Lembro na infância de vários filmes assistidos na TV. Depois as várias fitas de vídeo alugadas nos finais de semana. Quando eu era pequeno meu pai só alugava filmes de cowboys. Hoje eu já “adulto”, meu pai compra filmes no bom piratão, filmes de cowboys. Ele traz os filmes para casa, e depois de assistir sempre me passa uns bons bang bang para ver. Isso de ver filmes de faroeste nos dias de hoje pode parecer demodê, mas é algo que ainda faço com gosto, sentindo prazer em ver um tempo que nunca existiu.
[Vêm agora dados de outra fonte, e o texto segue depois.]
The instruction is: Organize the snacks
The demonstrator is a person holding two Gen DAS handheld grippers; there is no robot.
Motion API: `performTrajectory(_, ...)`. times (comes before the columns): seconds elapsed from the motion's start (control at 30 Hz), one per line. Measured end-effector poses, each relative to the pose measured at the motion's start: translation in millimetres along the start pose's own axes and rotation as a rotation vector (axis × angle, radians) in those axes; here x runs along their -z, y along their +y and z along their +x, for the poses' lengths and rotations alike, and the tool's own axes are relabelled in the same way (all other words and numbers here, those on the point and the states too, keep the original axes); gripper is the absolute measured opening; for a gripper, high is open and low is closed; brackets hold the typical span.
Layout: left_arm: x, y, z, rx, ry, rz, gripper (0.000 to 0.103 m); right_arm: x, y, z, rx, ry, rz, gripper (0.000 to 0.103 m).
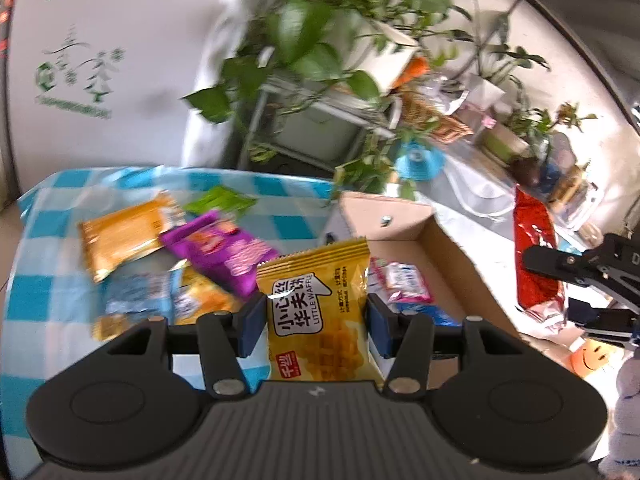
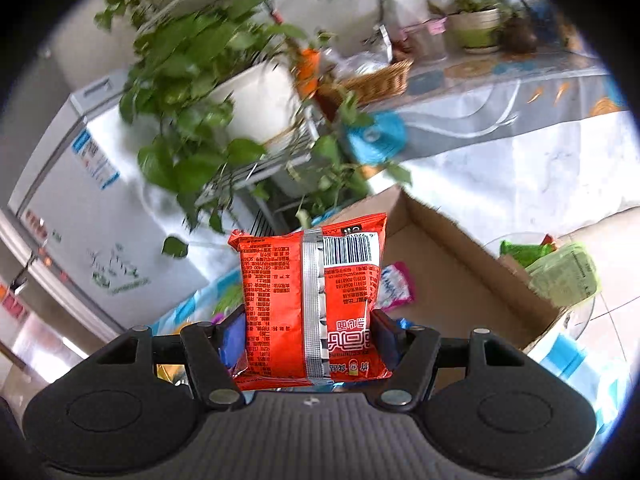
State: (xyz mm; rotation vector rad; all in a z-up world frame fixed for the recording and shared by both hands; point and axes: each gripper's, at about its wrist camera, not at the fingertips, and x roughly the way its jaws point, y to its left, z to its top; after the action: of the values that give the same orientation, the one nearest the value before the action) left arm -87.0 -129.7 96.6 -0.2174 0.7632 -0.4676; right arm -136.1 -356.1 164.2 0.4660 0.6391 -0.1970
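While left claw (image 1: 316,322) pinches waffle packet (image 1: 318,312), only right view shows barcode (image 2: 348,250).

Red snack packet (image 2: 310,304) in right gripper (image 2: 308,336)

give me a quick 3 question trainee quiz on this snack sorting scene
1. True or false: the left gripper holds a yellow waffle packet.
2. What does the right gripper grip? A) a green packet B) a red packet C) nothing
3. Fill in: a pink and white packet already lies inside the cardboard ____.

Key: 1 true. 2 B. 3 box. The purple packet and orange packet lie on the checked tablecloth.
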Motion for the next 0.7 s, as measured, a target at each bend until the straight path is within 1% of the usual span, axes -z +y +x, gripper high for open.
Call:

Mesmo caminhando juntos, eu e meu velho estamos afastados porque nunca soubemos dizer um ao outro o que sentimos um ao outro. Vez ou outra algum sentimento sendo mostrado, alguma palavra, algum sonho não realizado que ele ainda espera realizar, e que provavelmente nunca irá. Nós sabemos que nos amamos, mas não sabemos falar isso um ao outro. Bem ao estilo de homens durões de filmes antigos, tudo se mostra no olhar.
Enquanto existir faroestes antigos e novos, continuaremos assistindo faroestes, homens durões que cavalgam em meio a um deserto, homens que falam com o olhar. Eu e meu pai. Mesmo que não assistindo juntos na mesma TV, ele sempre vai me passar uns bons filmes depois de assistir.


Diário - Quinta – feira 12/11/2009 18:38

Comentários

Ed de Vortex disse…
Cara, que coincidência. Assisti esse filme no dia dos arrastões inexistentes.
Carlos Alberto disse…
Haha Ed, esses arrastões que todos disseram que tava rolando, mas eu também não vi.